Service Delivery

Hepatitis B in the non-residential mentally handicapped population.

Devlin et al. (1993) · Journal of intellectual disability research : JIDR 1993
★ The Verdict

Hepatitis B hides in one out of nine non-residential adults with ID and creeps into their homes—check status and vaccinate.

✓ Read this if BCBAs serving adults or teens with ID who live with family.
✗ Skip if Clinicians working only with fully vaccinated preschoolers.

01Research in Context

01

What this study did

The team drew blood from adults with intellectual disability who lived at home.

They tested the blood for hepatitis B markers.

They also tested family members who lived in the same house.

02

What they found

One in nine adults carried hepatitis B.

One in three family members of a carrier also had markers.

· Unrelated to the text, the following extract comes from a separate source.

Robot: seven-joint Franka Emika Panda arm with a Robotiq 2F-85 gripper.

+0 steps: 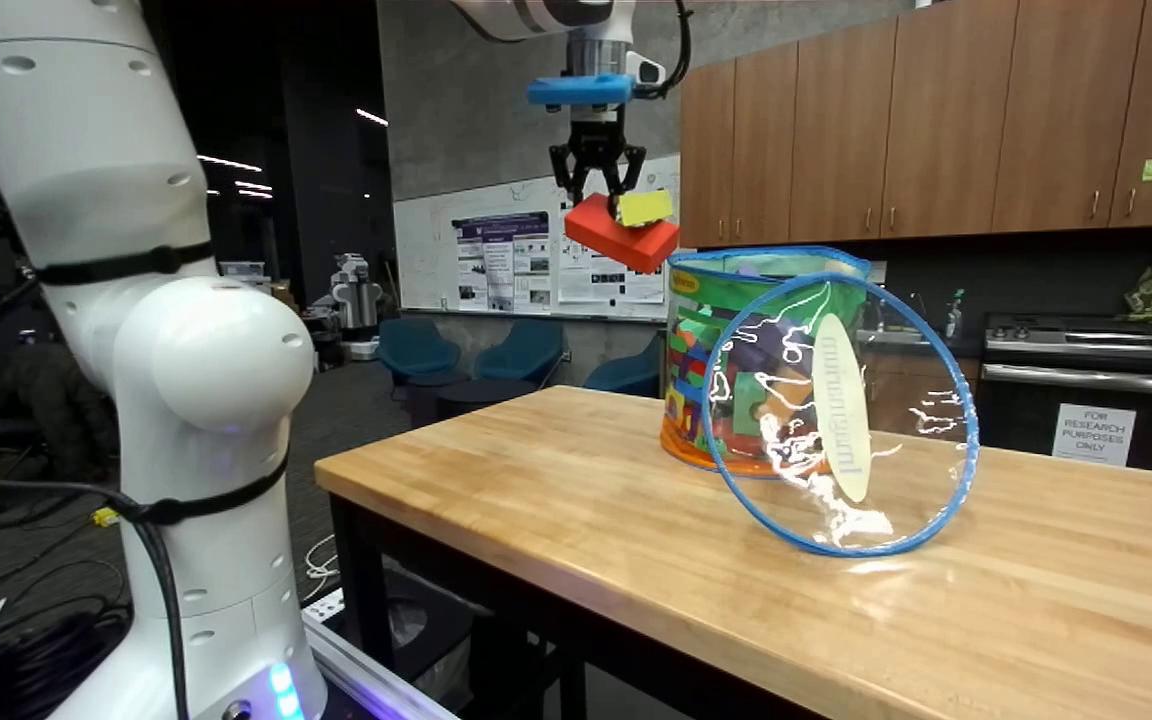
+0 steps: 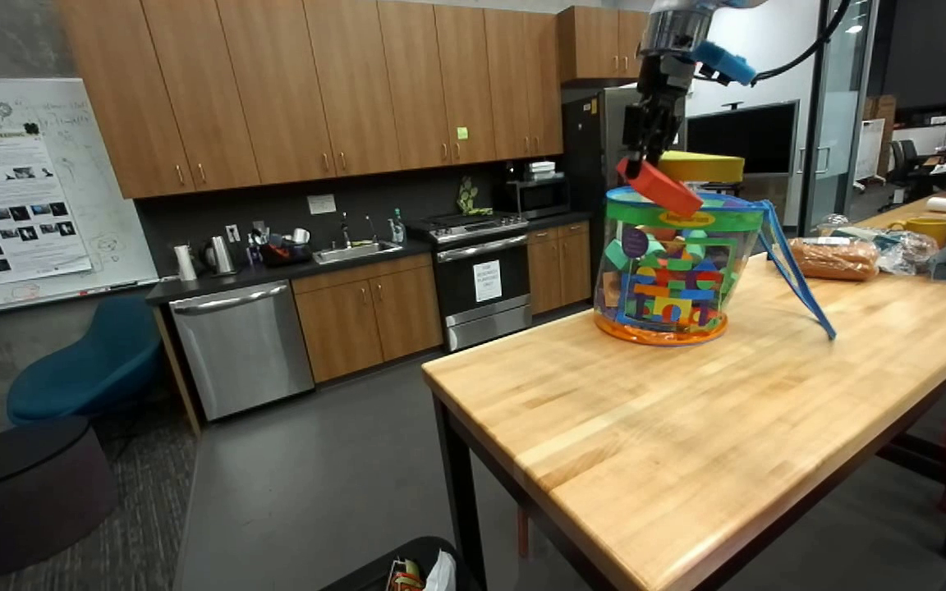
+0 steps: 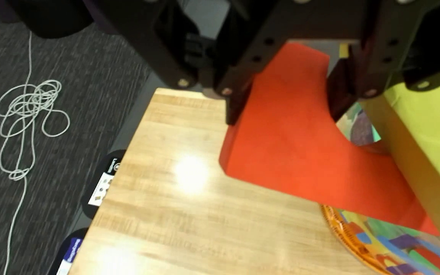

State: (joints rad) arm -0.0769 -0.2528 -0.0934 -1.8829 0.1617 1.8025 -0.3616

The virus is common and spreads inside households.

03

How this fits with other research

Lin et al. (2010) and Yen et al. (2011) show the follow-up problem: only three out of four Taiwanese students with ID finish the hepatitis B shot series.

Ingham et al. (1992) give the good news: toddlers with Down syndrome make near-perfect antibodies after the vaccine.

Together the papers draw a clear line—high natural exposure, low vaccine uptake, but shots work when given.

04

Why it matters

You can’t see hepatitis B by watching behavior.

Add hepatitis B status to intake questions.

Ask about vaccine records at every care visit.

If the record is blank, refer for the shot series.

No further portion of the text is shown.